▶ _ASSIGNMENT_:
The word "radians" occurs in some of the lines below; copy each of those lines.

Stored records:

- Opening Delimiter -

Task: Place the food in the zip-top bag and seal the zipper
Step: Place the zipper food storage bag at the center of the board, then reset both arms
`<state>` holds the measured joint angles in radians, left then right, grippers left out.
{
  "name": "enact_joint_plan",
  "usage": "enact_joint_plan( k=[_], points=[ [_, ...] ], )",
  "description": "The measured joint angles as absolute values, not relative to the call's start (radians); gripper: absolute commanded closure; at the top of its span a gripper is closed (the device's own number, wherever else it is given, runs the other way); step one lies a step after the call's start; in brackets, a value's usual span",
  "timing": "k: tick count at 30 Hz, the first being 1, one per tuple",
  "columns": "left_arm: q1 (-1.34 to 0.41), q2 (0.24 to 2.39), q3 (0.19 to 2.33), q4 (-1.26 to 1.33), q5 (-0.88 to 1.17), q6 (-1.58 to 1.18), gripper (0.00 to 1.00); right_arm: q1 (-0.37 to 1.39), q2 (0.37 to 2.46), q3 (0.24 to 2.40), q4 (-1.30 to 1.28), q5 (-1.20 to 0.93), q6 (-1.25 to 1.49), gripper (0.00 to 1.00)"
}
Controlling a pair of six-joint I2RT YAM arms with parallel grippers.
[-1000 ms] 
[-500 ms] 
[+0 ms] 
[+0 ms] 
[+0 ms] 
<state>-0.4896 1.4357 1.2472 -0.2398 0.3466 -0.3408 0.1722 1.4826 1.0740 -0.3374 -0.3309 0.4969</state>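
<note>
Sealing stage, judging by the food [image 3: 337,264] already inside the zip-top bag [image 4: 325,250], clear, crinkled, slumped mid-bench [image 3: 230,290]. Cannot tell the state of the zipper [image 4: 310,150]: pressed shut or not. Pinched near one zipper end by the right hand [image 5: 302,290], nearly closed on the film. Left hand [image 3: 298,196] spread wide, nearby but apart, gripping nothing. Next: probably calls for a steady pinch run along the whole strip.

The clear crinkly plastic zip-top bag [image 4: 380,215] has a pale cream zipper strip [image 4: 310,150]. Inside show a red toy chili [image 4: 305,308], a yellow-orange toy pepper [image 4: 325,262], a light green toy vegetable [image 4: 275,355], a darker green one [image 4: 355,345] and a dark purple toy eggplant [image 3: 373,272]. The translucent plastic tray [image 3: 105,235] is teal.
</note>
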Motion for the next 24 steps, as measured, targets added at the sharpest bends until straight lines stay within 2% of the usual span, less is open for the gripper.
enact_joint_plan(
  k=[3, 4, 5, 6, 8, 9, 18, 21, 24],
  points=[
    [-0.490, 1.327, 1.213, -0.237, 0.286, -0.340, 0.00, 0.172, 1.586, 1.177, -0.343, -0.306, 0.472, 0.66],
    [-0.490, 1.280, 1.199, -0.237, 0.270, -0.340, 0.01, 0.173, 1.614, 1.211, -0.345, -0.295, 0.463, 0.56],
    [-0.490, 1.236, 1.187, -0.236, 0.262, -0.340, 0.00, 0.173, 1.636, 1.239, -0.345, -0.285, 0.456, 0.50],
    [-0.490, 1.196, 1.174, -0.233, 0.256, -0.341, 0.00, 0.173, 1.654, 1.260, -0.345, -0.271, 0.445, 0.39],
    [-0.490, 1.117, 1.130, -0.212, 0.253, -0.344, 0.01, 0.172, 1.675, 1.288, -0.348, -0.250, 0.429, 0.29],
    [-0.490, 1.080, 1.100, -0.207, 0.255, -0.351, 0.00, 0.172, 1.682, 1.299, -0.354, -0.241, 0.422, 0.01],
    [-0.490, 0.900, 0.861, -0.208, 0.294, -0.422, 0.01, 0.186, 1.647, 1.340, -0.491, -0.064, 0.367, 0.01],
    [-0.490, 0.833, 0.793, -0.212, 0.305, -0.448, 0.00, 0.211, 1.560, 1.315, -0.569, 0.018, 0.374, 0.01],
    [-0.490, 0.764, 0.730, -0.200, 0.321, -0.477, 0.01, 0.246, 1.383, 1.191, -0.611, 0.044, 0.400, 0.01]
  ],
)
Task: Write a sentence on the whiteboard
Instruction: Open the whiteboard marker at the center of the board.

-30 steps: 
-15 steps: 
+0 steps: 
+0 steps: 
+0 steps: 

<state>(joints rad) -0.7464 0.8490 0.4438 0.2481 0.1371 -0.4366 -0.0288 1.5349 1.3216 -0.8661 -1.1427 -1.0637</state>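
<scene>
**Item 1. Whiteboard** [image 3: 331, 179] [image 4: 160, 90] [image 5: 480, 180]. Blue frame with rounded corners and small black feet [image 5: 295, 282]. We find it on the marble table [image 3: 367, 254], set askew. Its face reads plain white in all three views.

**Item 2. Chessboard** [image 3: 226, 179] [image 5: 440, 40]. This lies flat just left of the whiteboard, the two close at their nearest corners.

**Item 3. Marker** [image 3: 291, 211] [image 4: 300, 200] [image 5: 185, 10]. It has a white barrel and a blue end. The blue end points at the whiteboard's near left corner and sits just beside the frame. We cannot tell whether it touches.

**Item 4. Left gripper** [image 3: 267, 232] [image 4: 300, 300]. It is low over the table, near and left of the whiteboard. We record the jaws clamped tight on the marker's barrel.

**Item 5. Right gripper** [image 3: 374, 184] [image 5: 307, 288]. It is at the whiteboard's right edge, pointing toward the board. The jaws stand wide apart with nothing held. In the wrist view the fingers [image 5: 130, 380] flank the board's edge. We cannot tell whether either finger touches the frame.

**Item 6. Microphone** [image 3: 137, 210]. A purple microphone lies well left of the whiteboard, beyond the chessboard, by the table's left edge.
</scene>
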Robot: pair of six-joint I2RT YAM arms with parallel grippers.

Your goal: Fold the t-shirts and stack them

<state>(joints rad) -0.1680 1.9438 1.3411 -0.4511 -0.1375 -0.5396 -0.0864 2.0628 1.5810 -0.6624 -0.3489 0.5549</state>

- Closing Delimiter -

▶ _RESPONSE_:
`<state>` holds the measured joint angles in radians, left then right, grippers left out.
  "description": "The measured joint angles as absolute values, not relative to the call's start (radians); gripper: absolute commanded closure; at the top of its span a gripper is closed (the device's own number, wherever else it is given, runs the other way); step one lies a step after the call's start; in brackets, a value's usual span",

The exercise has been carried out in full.